I liked the play of very thick and very thin. A capitol "B" would be tricky, but I knew from experience that sometimes a mix of upper and lower case letters could be visually interesting. It was also a good way to break the "rules."
You can see how once I got the rhythm going, the design of the letters fell into place. Notice the evolution of the "R".

Once I had a design I felt would work, I drew the quote again on a larger sheet of graph paper. I wasn't concerned about the spacing between the letters at this point. Next I got out a sharpie, and colored the letters black. A trip to the photocopier gave me several copies. (This way I don't have to re-draw letters from scratch.) From these I cut away letters that didn't seem to work, and replaced them with variations I liked better, and taped them into place.
I like the plan of the letters, the fact that they are big and blocky. I also particularly like the way the open spaces in the letters go vertical, then horizontal. Notice all four "E's" are different; how I inverted one of the S's" in "MISS", and the mirroring of the negative spaces in the "EY" of "OBEY." All quite deliberate.

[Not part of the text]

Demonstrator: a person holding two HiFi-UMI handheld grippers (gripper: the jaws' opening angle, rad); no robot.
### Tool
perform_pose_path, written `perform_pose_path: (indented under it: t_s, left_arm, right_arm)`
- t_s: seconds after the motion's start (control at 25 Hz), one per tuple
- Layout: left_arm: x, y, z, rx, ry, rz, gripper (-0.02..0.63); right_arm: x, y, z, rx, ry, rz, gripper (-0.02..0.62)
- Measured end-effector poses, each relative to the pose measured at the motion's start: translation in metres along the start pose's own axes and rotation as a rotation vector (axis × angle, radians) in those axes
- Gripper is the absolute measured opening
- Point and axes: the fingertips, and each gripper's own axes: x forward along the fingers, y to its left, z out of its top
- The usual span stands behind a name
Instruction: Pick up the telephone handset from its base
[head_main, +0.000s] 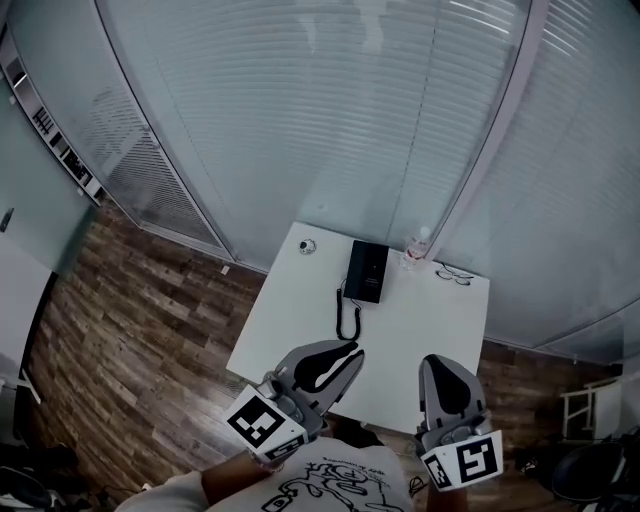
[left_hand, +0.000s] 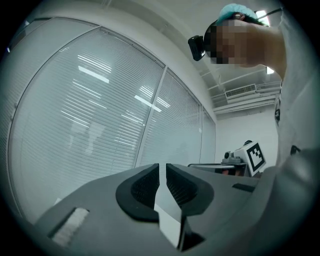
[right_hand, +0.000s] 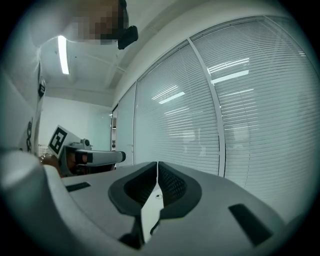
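A white tabletop (head_main: 420, 340) stands on a wood-plank floor (head_main: 130, 320), in a corner of glass walls covered by closed blinds (head_main: 320, 110). Along its far edge lie a small round object (head_main: 307, 246), an upright clear bottle (head_main: 416, 247) and, just beside the bottle, a pair of glasses (head_main: 453, 273).

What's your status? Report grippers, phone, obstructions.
Grey left gripper, right gripper: shut, empty, over white table near edge. Black telephone handset on its base, untouched. Clear plastic bottle right of it, not blocking.
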Motion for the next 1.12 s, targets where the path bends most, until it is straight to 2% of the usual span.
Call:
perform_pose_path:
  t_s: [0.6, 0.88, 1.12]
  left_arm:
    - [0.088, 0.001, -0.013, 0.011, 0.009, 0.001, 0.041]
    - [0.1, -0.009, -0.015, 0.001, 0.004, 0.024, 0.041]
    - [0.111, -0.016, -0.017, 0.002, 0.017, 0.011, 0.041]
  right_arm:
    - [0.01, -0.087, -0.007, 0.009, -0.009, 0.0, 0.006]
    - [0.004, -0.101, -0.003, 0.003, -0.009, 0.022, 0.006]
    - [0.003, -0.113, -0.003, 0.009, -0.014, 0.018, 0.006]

I wasn't worried about the word "FUN" as I knew I was going to break the pattern with that particular word. It couldn't be as formal, or as stiff as the other letters. I didn't have any idea what I would do, but I wasn't worried. I had 33 letters to sew before I had to decide.

I wanted the design to at first appear simply to be blocks of color, then the letters would reveal themselves, and finally, the quote itself would be revealed.


Sam said...

As soon as I saw that quilt (was it only yesterday?) I started thinking of quotes to make one of my own. Now here you are showing me how to draft it out! thank you so much, both for the inspiration and the technical help.

Clare said...

Lynne - you've done it again! Your letters are marvellous. They remind me very much of the letters in Tonya's "I made this quilt" quilt.

Joyce said...

I love those blocky letters. I've never drafted before starting with my letters but it's definitely a good idea.

Anonymous said...

I'm guessing you'd love Kathryn Schmidt's new book, "Rule Breaking Quilts." A different approach from Gwen Marston's "Liberated Quiltmaking" (both the original and the newly published "Liberated Quiltmaking II") and just as much fun. It's a great way to escape from the quilt police!
Linda in Paducah

Helen said...

Wow Lynne, I am amazed at all your planning. I didn't notice the E's were all different.... I did notice that the letters revealed themselves and then the quote. When I first said it out aloud it was very slowly, making sure I got it right. x

Nancy said...

I love this explanation on your design process for making letters.
The finished quilt is wonderful.

Tonya Ricucci said...

fascinating. I love getting a glimpse into how you plan your letter quilts - always so different from how I go about it. wonderful post.

Cheryl Arkison said...

Fascinating! Thanks for sharing your process.